Zarif fakat gösterişsiz bir elbise giymiştim. Diz boyumda ve krem rengiydi. Üzerinde hiçbir detay yoktu. Tüm bedenimi sarmıştı. Tüm vücut hatlarımı belli etmesi biraz rahatsız ediciydi fakat İno kesinlikle bunu giymem gerektiğini söylemişti. Ayaklarımda ise hafif bir kalın topuklu vardı. Askılı bir çantayla beraber kombinlemiştim. İno domuzu bu kıyafetle kesinlikle onun beni beğeneceğini söylemişti.Yavaş adımlarla sokakta turluyordum. Sabah 9 gibi gelmiştim. Şu an ise saat 10'du ve ben daha şimdiden çok sıkılmıştım. Aynı sokakları gezip duruyordum.
Erken gelme sebebim belki kahvaltı için dışarı alışverişe çıkar diye düşünmüştüm. Saat daha erkendi. Koca bir gün burada dolaşacaktım. İçimden dualar ediyordum. Umuyordum ki onu en kısa sürede bulurdum.
......
Ayaklarım artık bezmişti. Kilo verdiğime adım kadar emindim. Hiç bu kadar fazla yürüdüğümü hatırlamıyordum. Saat akşam 7 civarıydı. Ben sabahtan beri buradaydım fakat hiçbir yerde onu görememiştim.
İno onu bulana kadar hergün bunu yapmamı söylemişti. Bu imkansızdı. Hayatsız gibi hergün buraya gelip aynı sokakları bin defa yürüyemezdim.
Böyle bir sonuca ulaşamayacağım kesindi. Başka bir yol düşünmeliydim. Onun oturduğunu binanın tam karşısında bulanan bir yere yaslandım.
Onu daha tanımıyordum bile. Nerede ne yapmayı sever bir fikrim yoktu. Bir çıkmazdaydım.
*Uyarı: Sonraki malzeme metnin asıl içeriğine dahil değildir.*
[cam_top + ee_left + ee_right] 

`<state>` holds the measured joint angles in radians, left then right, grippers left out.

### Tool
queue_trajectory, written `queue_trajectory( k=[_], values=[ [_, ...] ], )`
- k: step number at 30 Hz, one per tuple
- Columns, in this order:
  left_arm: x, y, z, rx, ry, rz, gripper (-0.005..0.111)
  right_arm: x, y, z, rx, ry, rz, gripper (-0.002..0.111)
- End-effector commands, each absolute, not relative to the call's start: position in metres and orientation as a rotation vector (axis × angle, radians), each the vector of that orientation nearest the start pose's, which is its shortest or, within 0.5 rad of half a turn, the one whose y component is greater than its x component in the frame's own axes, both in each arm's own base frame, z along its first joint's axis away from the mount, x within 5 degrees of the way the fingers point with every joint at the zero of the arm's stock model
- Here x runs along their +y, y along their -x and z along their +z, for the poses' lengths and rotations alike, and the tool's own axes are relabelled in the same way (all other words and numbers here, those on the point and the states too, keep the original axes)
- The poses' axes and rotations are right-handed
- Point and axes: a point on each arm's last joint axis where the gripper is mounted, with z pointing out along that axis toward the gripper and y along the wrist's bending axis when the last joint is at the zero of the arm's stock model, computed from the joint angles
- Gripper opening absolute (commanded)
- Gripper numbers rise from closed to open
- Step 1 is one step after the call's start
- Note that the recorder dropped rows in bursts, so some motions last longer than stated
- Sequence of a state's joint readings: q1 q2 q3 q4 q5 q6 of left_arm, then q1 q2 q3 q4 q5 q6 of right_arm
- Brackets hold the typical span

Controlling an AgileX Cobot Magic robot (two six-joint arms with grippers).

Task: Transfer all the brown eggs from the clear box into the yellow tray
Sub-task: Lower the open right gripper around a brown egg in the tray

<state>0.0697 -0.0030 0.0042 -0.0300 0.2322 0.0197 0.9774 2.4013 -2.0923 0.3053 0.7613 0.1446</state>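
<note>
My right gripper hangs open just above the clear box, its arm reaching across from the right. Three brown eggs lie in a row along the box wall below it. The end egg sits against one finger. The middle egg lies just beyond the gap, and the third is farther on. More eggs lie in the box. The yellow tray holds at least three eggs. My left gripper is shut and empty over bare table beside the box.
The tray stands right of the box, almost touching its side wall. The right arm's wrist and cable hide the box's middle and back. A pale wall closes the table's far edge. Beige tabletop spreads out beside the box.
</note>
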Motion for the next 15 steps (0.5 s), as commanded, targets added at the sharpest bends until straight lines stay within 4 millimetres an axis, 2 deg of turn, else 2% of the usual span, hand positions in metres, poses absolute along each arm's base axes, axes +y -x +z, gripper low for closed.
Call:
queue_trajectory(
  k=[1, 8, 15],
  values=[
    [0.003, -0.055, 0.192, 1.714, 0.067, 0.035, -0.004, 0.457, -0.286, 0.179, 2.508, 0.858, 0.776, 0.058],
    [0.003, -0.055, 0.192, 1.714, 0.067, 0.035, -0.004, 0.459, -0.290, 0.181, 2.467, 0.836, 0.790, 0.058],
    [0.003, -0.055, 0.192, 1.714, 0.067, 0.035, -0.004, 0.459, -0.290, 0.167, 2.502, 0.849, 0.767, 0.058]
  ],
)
Bir anda aklıma gelen fikirle yasladığım yerden ayrıldım. Onun evini biliyordum. Onu kesin bulabileceğim yer eviydi. Ama bu çok saygızcaydı. Benimle arkadaş olmak istemediğini söylemişti. Ben sinir bozucu bir şekilde gene de ısrar etmiştim. Gene de kabul etmemişti. Daha sonrasında piskopat gibi evini bulmuştum. Şimdi de daha da ileri giderek evine gitmeyi düşünüyordum.
Aman Allahım, ben neye dönüşmüştüm böyle? Gurursuz gibi kendimi kabul ettirmeye zorluyordum. Daha beter olanı onu daha tanımıyordum bile. Belki güvenilmez bir insandı ya da kısıtlatıcı. Bana uygun biri olmayabilirdi. Fakat sanki ben bir büyüye kapılmış gibi sadece onu bulup arkadaş olmaya odaklanmıştım. Acayip mantıksızdı. Daha önceden hiçbir zaman bu kadar mantığımı kaybetmemiştim. Korkunç bir durumun içindeydim.
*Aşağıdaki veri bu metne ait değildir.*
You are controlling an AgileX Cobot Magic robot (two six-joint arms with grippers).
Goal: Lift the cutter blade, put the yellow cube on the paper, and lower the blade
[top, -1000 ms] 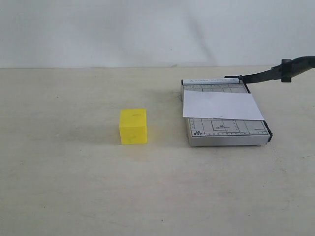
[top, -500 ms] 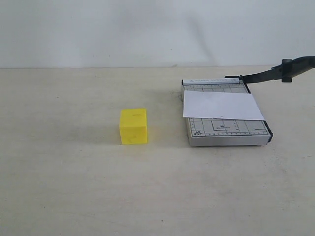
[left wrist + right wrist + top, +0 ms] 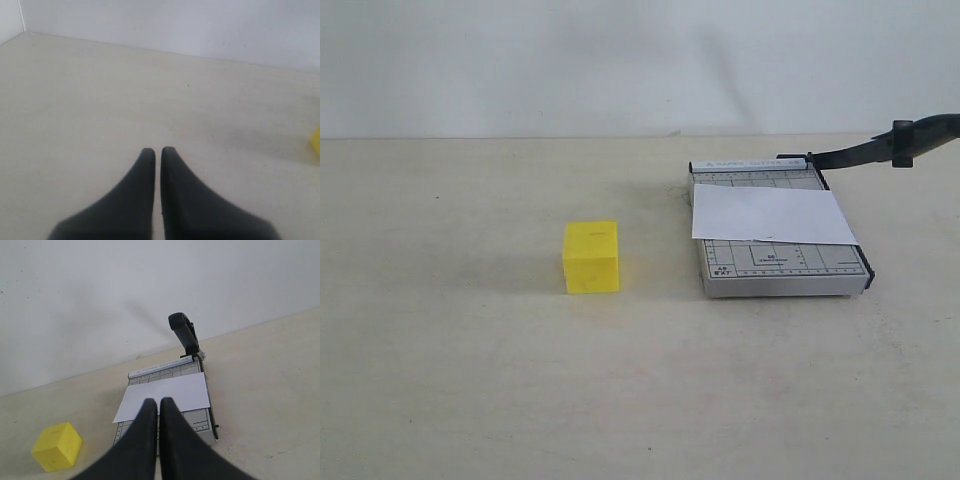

Tek isteğim onu bulmaktı. Ama bunu zorla yapmak istemiyordum. Gereksiz zorlama ters tepebilirdi. Beni sinir bozucu bulup soğuyabilirdi.
Düşüncelerim arasında boğuluyordum. Ne yapacağımı bilmez haldeydim. İçimden ağlamak geliyordu. Dışarıda ağlayıp gözleri üzerime dikmek istemiyordum. Kendimi sıkıp ağlamamaya zorladım.
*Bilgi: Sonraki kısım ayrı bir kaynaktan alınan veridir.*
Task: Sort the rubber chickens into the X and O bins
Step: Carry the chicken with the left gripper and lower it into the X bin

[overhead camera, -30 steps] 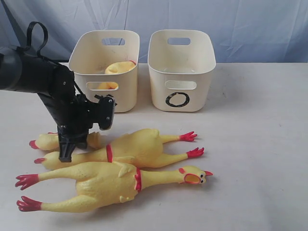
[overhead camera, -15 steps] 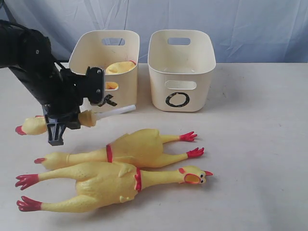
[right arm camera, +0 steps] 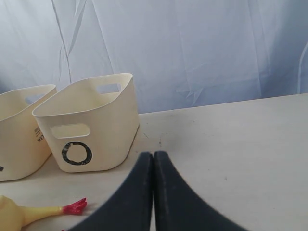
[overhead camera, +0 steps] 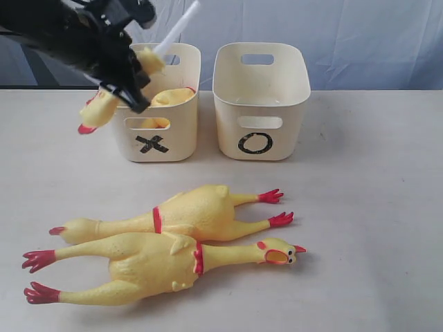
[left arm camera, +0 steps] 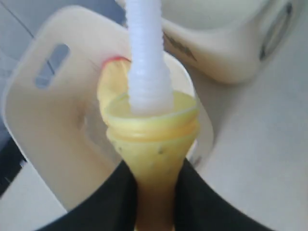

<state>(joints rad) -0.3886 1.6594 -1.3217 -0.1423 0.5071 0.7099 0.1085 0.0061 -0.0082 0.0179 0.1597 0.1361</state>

Hiç halim kalmamıştı. Eve gitmeye bile üşeniyordum. Kaldırım kenarına doğru ilerleyip oturdum. Kafamı dizlerimin üzerine koydum.
Gözlerimi kapatıp sadece sokaktaki seslere odaklandım. Tek tük geçen insanlar vardı. Onun dışında sessizdi.
Ve ardından tekrardan düşüncelerime yakalandım. Sanırım sakin ve olaysız hayatıma bir macera katmak istemiştim. Kitaplarda ve filmlerde gördüğüm o abartlı aşk hikayelerini yaşamak istemiştim. Okuduğum veya izlediğim herşey sanki insan eliyle koyulmuş gibi bir düzendeydi. Öylesine tesadüfler vardı ki imrenirdim. Aynısını benimde yaşayacağımı düşünmüştüm. Ne kadar az ihtimal olsa bile öyle düşünmüştüm. Aslında tesadüfleri yaşamak yerine ben kendim tesadüfler oluşturmaya çalışmıştım. Hala çocuk aklına sahiptim.
Düşününce eğer gerçek olsaydı güzel bir hikaye olurdu. Gerçi hala bir son yoktu. Yarında buraya gelecektim. Ne kadar işkence gibi olsa da mantığıma yenik düşüp gelecektim.